We have ten months before our next furlough.
Just saying that makes my heart pound a bit.
*insert some deep breaths
We all have a million mixed feelings about this part of global work. It involves so much preparation and work.
You know you’re preparing for furlough when… all the things.
Whether you call it a home assignment or furlough or deputation, returning for an extended time in your passport country can be very busy, high stress, intense, full, and crazy.
There’s fund-raising, church visiting, supporter meeting, family gathering, name remembering, shopping and a bunch of other -ings involved in a short amount of time.
Not to mention new cell phone numbers, finding a car, getting a place to stay, traveling and the emotions of reentry. If you have children, this all goes up a notch with schooling, parenting through transition, hauling them from place to place and guiding them through what should be home but doesn’t feel like it anymore.
Let’s not even get started on the many expectations from ourselves, our family, our organization, and our supporters.

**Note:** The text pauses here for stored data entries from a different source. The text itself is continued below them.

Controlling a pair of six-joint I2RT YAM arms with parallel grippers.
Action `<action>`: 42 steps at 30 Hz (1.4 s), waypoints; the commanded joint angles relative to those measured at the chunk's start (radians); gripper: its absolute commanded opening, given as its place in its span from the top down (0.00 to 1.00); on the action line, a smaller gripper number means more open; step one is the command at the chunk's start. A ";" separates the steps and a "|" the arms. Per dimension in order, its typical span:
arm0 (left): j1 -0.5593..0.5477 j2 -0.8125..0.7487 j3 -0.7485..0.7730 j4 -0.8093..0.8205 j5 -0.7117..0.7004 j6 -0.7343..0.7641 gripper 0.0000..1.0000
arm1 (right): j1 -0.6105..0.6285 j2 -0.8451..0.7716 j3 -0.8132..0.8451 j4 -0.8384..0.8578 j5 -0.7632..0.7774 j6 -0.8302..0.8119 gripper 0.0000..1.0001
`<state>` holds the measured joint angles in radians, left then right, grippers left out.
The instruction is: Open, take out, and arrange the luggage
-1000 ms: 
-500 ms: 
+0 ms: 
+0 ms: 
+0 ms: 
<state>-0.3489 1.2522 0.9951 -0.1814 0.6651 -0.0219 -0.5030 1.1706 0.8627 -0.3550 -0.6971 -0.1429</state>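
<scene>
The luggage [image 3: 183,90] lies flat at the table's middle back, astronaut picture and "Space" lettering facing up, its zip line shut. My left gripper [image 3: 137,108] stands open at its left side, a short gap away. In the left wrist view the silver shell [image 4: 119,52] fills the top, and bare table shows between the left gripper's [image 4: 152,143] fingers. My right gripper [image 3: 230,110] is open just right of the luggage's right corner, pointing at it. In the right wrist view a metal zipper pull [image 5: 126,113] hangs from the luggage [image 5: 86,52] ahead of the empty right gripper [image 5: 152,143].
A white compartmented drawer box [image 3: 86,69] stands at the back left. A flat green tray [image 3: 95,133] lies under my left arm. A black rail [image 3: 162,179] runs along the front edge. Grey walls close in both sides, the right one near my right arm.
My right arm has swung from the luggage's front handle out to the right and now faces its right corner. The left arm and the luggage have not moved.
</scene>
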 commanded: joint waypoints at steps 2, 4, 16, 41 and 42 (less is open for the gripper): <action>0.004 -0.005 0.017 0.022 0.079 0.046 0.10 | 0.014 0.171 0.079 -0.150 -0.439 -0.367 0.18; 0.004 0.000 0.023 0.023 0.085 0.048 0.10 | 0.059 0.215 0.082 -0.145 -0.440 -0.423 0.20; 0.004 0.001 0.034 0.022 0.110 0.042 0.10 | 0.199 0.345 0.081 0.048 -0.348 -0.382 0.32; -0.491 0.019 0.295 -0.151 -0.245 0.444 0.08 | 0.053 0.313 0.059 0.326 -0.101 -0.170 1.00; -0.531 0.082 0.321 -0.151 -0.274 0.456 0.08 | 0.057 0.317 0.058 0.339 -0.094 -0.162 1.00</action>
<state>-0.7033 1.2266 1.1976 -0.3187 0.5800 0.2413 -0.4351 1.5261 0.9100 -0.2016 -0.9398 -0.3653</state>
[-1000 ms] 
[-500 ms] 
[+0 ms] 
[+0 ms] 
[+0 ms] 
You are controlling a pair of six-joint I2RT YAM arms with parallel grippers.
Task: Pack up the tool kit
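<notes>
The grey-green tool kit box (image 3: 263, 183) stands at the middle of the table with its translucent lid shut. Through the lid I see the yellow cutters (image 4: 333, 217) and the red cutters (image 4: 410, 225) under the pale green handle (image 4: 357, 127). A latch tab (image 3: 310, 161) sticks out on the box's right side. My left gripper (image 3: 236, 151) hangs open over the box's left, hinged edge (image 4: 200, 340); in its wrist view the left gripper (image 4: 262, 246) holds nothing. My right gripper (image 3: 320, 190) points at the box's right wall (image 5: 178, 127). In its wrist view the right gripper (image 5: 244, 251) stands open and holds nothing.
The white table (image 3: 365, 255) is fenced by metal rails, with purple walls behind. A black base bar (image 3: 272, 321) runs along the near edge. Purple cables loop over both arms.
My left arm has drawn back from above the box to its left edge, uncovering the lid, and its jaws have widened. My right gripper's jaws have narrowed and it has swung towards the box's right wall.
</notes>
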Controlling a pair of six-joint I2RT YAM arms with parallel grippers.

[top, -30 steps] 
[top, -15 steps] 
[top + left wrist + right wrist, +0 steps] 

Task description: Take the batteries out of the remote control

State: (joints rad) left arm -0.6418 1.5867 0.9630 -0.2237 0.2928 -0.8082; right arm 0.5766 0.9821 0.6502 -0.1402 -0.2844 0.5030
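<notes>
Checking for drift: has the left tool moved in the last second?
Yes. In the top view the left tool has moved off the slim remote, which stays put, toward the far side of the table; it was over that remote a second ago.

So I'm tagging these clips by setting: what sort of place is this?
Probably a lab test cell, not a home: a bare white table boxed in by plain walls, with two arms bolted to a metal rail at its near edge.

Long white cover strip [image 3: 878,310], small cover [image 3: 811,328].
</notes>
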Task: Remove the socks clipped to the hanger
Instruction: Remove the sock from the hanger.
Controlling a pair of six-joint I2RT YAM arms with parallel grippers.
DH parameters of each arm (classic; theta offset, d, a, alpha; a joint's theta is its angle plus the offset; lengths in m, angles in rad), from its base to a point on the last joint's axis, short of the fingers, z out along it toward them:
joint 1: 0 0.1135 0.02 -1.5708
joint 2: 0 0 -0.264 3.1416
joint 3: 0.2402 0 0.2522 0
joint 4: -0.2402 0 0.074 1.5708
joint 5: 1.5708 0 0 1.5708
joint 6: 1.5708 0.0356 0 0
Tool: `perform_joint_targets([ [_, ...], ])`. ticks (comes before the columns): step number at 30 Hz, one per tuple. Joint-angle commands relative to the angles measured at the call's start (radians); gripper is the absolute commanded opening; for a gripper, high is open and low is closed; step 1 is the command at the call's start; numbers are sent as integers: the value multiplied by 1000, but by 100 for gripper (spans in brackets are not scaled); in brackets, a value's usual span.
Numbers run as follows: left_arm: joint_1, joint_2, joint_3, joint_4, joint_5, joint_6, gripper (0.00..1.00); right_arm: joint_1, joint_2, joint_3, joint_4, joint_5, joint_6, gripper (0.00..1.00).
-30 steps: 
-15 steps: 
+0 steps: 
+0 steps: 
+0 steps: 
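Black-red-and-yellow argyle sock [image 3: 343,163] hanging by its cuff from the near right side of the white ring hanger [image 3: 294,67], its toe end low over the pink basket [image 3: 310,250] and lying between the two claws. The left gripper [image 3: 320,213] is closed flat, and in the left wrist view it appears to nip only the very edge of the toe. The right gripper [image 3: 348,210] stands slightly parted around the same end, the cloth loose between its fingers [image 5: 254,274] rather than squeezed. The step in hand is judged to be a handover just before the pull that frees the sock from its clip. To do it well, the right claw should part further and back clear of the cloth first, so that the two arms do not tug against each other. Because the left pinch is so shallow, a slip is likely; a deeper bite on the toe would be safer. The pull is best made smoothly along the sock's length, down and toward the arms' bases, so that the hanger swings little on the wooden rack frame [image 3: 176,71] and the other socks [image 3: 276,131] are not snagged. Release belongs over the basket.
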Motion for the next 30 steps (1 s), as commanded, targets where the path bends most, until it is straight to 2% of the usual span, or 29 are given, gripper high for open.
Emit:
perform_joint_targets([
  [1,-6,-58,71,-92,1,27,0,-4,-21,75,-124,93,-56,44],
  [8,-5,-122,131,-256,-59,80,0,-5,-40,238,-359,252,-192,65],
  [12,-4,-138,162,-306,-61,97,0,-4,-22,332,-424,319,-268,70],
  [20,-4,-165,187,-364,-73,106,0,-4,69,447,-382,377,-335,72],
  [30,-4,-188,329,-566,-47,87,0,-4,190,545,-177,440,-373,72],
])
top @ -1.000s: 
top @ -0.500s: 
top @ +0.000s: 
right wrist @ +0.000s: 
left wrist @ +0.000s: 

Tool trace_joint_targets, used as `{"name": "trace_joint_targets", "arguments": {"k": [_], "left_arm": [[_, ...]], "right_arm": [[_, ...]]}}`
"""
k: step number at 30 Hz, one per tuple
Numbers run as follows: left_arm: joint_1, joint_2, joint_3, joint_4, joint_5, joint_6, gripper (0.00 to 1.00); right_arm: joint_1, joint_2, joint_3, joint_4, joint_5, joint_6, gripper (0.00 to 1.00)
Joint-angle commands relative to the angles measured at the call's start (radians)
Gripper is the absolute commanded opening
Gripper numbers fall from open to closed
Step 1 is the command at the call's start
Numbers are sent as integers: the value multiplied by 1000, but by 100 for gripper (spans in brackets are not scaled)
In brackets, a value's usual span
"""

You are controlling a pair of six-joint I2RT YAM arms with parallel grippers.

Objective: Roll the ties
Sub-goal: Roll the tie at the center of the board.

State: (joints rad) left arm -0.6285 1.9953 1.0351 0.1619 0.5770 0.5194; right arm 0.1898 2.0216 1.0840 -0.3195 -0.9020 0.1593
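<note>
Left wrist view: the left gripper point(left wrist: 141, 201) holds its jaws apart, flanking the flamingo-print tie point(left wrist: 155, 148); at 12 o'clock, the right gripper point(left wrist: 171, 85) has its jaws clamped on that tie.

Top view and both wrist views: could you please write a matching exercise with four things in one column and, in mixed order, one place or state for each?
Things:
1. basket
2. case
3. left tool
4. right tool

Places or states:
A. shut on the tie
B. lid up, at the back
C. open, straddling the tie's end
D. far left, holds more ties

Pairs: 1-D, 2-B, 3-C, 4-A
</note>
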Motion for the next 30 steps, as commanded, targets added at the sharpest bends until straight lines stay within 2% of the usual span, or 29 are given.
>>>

It’s exhausting, exciting, and daunting, all at the same time. It doesn’t seem to matter if it’s your first furlough or fifth, the challenge remains.
Furlough flies by and before you know it, you’re packing up to go back overseas.
That’s a whole other heart-pounding post but for now, let’s just talk furlough.
Without intentionality, you’ll forget important things that need to get done in your passport country or, you’ll know things need done and not have the time or resources to do them.
You might leave for the field after furlough with some regret for not seeing a grandparent or visiting colleges or finding a new tax person or setting up a time with that one supporter.
Honestly, we often underestimate what needs to be done, how to do it, the difficulty of the task and the intense stress we are under as we try to get it all done.
Just filling out medical paperwork can be difficult when you have unknown insurance, three addresses, a medical history spread out between countries and possible sicknesses they aren’t familiar with… raise your hand if you travel home with malaria or worm meds in your bag?
The things we all do that we never thought we’d do!
But, this is where the Global Trellis team steps in to help with lists and resources to lift a bit of the stress and guide you through the unique challenges of overseas life.
So, take a deep breath with me and let’s make a list.
This list won’t be in any specific order because it all depends on the time you have before your furlough, what’s needed for your season of life and what on this list applies to your situation.
From this list, I hope that you can develop a manageable plan with the time you have before and during your furlough to set yourself and your family up for a great time in your passport country.
My prayer is that this post won’t overwhelm you but that it will help you break everything down into workable, doable lists and timelines that bring peace and a little less stress. And at the end you can download notes for you to keep track of all 18 areas.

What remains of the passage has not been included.